> _WHAT TO DO_
Once every line holding "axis" in the listing below has been found, give their number and nothing more.

> _DATA_
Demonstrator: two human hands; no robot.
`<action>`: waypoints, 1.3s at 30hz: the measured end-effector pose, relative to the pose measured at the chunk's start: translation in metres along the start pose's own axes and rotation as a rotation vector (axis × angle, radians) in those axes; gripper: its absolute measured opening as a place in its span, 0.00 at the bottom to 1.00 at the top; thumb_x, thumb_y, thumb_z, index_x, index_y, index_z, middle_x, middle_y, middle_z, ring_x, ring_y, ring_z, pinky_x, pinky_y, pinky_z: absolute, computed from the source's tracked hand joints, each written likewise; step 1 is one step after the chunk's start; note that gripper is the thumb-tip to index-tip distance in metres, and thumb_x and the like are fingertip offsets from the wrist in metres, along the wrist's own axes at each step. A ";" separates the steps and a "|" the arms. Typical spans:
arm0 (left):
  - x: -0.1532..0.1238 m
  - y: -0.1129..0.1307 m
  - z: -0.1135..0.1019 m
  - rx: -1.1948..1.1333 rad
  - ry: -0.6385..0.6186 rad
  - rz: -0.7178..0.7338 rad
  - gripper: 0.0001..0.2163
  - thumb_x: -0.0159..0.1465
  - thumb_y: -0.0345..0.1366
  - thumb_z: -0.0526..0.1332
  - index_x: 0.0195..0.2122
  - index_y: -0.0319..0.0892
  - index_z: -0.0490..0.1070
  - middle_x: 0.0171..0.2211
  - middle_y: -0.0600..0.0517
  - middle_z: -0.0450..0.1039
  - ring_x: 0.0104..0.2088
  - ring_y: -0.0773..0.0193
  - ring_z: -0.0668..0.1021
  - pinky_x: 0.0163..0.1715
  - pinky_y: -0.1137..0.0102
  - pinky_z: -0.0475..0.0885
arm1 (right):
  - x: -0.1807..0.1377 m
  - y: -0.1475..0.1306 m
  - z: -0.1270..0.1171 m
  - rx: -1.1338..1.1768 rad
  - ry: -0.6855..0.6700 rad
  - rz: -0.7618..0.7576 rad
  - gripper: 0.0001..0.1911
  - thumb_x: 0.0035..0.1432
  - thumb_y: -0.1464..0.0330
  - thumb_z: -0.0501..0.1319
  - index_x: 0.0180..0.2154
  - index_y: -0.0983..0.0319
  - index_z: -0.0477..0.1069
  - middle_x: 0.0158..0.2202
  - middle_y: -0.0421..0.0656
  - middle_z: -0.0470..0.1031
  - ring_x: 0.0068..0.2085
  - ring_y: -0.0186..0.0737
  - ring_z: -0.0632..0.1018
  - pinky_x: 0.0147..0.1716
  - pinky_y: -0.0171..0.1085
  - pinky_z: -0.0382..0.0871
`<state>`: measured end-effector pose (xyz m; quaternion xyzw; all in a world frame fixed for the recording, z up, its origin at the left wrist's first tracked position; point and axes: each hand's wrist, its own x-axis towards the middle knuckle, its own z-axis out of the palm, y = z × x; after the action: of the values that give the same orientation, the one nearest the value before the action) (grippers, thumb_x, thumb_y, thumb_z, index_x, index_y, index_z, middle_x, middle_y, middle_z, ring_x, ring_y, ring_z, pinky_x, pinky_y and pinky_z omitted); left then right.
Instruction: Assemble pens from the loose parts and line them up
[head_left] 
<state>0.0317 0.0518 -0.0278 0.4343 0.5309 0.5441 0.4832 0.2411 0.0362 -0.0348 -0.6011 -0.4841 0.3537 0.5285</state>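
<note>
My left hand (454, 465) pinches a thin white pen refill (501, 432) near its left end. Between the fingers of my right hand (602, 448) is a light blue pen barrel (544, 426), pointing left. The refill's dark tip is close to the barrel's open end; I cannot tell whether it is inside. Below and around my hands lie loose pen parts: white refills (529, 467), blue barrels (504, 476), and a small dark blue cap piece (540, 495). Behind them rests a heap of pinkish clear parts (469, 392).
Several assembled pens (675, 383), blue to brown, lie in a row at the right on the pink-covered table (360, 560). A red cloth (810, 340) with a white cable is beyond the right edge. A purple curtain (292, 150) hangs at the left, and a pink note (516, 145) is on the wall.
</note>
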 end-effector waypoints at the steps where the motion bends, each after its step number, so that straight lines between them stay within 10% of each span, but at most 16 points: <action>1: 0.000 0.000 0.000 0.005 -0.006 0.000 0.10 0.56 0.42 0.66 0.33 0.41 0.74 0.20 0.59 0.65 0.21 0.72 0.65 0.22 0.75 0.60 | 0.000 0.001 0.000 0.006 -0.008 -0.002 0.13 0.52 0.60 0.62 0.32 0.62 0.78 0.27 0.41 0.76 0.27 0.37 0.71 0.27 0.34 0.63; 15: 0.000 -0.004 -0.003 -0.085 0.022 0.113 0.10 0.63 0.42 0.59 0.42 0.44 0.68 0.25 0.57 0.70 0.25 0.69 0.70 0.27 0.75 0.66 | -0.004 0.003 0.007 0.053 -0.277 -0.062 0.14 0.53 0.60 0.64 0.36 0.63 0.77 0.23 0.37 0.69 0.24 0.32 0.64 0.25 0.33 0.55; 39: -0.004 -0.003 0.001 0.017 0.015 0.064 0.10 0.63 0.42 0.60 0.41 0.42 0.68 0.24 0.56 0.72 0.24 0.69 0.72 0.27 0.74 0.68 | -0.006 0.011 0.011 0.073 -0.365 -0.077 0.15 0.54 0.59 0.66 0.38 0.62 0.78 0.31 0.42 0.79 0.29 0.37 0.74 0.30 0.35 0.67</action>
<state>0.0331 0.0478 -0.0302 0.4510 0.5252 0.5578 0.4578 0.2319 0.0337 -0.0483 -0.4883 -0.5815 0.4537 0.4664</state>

> _RESULT FOR THIS TASK_
2